Let me start by saying that I won't sugar coat this review for the sake of sales. I will be honest in my opinion and feedback about this knife as an outdoor tool.
Let me also say that after handling this knife for a while, I truly love it. Let me explain its strengths and shortcomings.
 
I'll start with the bad stuff about this knife. It has an extra large thumb stud which in theory gives you some extra thumb space to flip the blade out with confidence. This is somewhat the case: while you can get a nice fat purchase with your thumb on the studs, this also includes a weird caveat where they protrude past the G10 handles. Why this is bad is that it makes it difficult to pocket the knife in a smooth motion, as they get in the way every time I want to put it away in my pocket. See Photo Below ↓
 

 

Gerber has never been known for their precision machine work, at least in recent years, and they are a very large company, so they can't be expected to have the same machine quality as a pro-tech/semi-custom, or high-end production knife. I have had to return a brand new Gerber Bear Grylls fixed blade because the blade tip was bent out of the box.
 
With that in mind, this knife does have some minor but noticeable machine discrepancies, that don't affect the utility of this knife, but it would have been nice to have these details rounded out for aesthetic purposes: a) there is some screw stripping on the main axis screw, it seems there was no torque control, or tolerances kept in mind for this hardware. b) There is a minor machine error on the curvature of the G10 handle at the top near the axis point. c) The angle on the tip is not super precise, and the grind for the edge is not grade A, as you can see some minor sway on the edge line. See Photo's Below ↓
 
G10 Machining Error

 

While those details sound bad, it really hasn't ruined the experience of this knife for me at all, because there is so much more to love about this piece. 

 

This knife is really solid: just the feel in your hand alone says "hard-use-tool", you really feel you can use the glass breaker tip to take down a pane with ease. It's a better feel than a glass breaker on say an OTF knife, where the weight just isn't behind the butt end, and there's all that hollow space in the knife body. The G10 handle are also nice and thick, plus the pattern is extremely grippy.
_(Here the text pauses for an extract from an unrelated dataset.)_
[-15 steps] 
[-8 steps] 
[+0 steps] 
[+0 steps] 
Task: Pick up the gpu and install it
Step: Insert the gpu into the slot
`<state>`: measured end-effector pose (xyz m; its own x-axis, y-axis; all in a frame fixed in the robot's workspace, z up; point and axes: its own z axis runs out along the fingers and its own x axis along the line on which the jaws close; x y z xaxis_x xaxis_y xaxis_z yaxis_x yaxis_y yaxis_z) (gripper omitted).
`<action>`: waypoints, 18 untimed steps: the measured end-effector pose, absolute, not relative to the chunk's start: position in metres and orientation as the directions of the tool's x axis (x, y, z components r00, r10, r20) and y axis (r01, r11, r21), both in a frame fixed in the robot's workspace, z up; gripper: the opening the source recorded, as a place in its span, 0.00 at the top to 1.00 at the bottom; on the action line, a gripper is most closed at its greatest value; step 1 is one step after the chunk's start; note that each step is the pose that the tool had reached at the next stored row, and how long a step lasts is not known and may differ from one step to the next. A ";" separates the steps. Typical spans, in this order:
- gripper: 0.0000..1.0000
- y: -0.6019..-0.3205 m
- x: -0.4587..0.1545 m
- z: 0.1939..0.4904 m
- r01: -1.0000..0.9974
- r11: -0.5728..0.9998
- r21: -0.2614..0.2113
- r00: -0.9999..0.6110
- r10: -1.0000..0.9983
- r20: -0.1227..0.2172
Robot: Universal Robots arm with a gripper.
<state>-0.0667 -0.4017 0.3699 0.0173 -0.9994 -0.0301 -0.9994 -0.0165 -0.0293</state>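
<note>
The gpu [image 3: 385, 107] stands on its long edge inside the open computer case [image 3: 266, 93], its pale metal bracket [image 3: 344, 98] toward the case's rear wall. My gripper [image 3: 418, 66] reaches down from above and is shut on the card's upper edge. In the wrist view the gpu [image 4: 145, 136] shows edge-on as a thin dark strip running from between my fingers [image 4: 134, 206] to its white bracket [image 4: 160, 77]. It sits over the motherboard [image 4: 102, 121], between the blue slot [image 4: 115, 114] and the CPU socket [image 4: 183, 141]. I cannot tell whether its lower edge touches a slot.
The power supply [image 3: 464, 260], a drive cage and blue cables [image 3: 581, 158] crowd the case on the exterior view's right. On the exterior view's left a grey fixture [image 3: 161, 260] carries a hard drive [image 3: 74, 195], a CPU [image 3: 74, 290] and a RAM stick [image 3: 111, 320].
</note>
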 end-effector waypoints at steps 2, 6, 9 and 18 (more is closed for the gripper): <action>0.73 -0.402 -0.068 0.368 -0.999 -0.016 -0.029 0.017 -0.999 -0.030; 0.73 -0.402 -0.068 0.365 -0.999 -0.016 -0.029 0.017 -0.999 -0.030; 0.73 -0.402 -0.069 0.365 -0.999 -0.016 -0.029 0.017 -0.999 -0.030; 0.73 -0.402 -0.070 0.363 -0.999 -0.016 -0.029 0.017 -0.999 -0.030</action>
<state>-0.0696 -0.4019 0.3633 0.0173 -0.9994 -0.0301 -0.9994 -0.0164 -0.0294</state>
The action lock and plunge lock are very solid. There's a really satisfying clack! when you slide the action lock into place, and the plunge lock holds the blade very steady. There's no feeling that it will give out on you or crumple from hard use.

The Assisted open action is very satisfying. I've been using this knife for about a week now, and i've opened and closed it over 100 times -- the action has not lessened in speed, at least noticeably, and the blade lockup is very adequate.
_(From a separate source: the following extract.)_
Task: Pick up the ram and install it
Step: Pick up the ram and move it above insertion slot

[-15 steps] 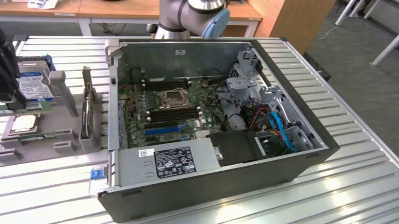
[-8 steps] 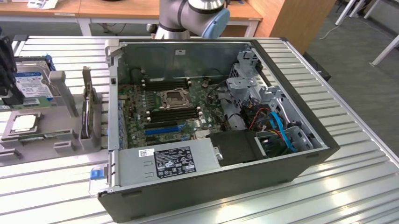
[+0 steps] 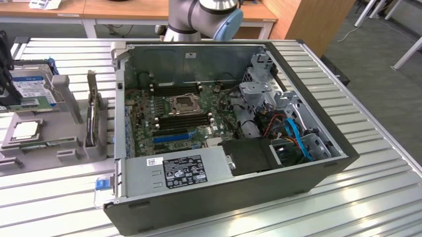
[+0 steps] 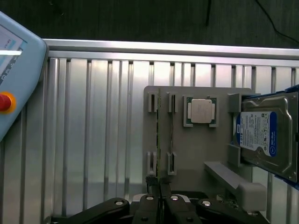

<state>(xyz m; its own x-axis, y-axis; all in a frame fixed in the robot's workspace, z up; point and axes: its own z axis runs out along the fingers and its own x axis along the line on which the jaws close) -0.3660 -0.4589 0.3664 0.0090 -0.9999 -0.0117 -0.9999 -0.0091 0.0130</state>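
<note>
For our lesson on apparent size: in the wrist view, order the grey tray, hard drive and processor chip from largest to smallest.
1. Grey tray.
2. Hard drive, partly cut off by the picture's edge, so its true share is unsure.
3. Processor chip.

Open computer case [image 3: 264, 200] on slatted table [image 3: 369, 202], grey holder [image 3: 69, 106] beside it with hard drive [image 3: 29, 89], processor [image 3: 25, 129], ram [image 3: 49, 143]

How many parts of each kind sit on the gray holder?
ram sticks: 2
processor: 1
hard drive: 1
Total: 4
</note>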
Ergonomics are A+. While this knife has some shortcomings, ergonomics is not one of them. The G10 scales are cleverly machined to angle the divoted lines about 40° forward, so your fingers catch them in the most efficient way when gripping the knife. The size is also perfect for EDC applications: I have somewhat large hands, and I have no problem handling this knife - I am comparing this in size to some larger knives that I carry myself, like the ZT 0560 Blackwash, which is a wonderful larger pocket knife. It also does not take up a lot of pocket space which is a very nice feature. 

Gerber AO Grip

Gerber AO Grip

Here's how I feel about this knife

Gerber makes many thousands of knives each year, and they can't be expected to tolerance check every single piece to within 0.0005", that is understandable. With this being said, a knife at this price point should probably not have these indescrepencies, such as the stripped axis screw. This being said again: it's a unique position to own this knife, let me explain.
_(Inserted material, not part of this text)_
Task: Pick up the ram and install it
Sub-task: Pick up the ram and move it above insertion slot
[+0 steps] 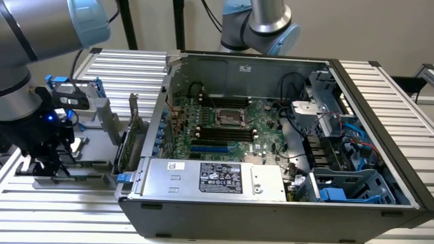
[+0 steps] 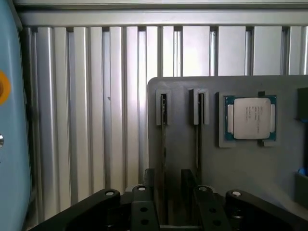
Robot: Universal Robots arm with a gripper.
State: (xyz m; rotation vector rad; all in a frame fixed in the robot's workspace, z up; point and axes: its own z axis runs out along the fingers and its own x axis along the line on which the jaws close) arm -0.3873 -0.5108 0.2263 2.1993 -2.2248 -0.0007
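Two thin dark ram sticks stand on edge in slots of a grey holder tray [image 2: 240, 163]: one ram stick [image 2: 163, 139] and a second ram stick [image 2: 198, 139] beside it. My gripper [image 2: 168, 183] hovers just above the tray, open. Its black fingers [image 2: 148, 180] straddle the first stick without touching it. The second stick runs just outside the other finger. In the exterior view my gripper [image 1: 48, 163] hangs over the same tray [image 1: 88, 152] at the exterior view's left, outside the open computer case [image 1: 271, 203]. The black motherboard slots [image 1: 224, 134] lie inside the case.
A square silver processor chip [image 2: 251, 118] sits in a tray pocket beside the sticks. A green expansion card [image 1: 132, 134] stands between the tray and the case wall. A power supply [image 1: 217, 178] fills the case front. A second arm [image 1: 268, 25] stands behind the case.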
The way this knife feels is fantastic, it's really solid and you can accomplish most any task to be expected of it, no fault there. Because there are a few indescrepencies, I really don't feel bad or worried that i'm going to hurt the knife, and the price point doesn't worry me too much either. It's not the same as using a $300 Microtech knife and checking it after every time you use it...it just feels like it wants to be used, which says a lot about this spirit of this knife. It was made to be a utilitarian tool, and it really expresses that in almost every aspect. On top of that, Gerber provides a lifetime warranty, so there's even some extra insurance should something happen to it. 

In short, I'm keeping this knife around as my go to knife for daily use as it's a no worry, all around task knife -- it's not too specialized to one area. The ergonomics are great, and the quality is there to the point where I feel I could rely on it for practically anything I would use it for daily 

This really is a great knife even with it's shortcomings. I would definitely recommend this knife to someone who isn't ready to make the plunge on a $200+ knife and would be worried about having to baby it. 

-Recap-

Pros: Solid feel, great action, superb ergonomics and grip, utility friendly overall design.

Cons: Large thumb studs get in the way of pocket use, minor machining errors

If you liked this review, and like this knife, you can buy it on our store for $140 - The Gerber Propel Downrange AO It comes with free shipping. Keep in mind this only ships to the United States!

Thank you for reading!

Written by:  Tyler Lacor

- Owner of Base Camp Supply Co.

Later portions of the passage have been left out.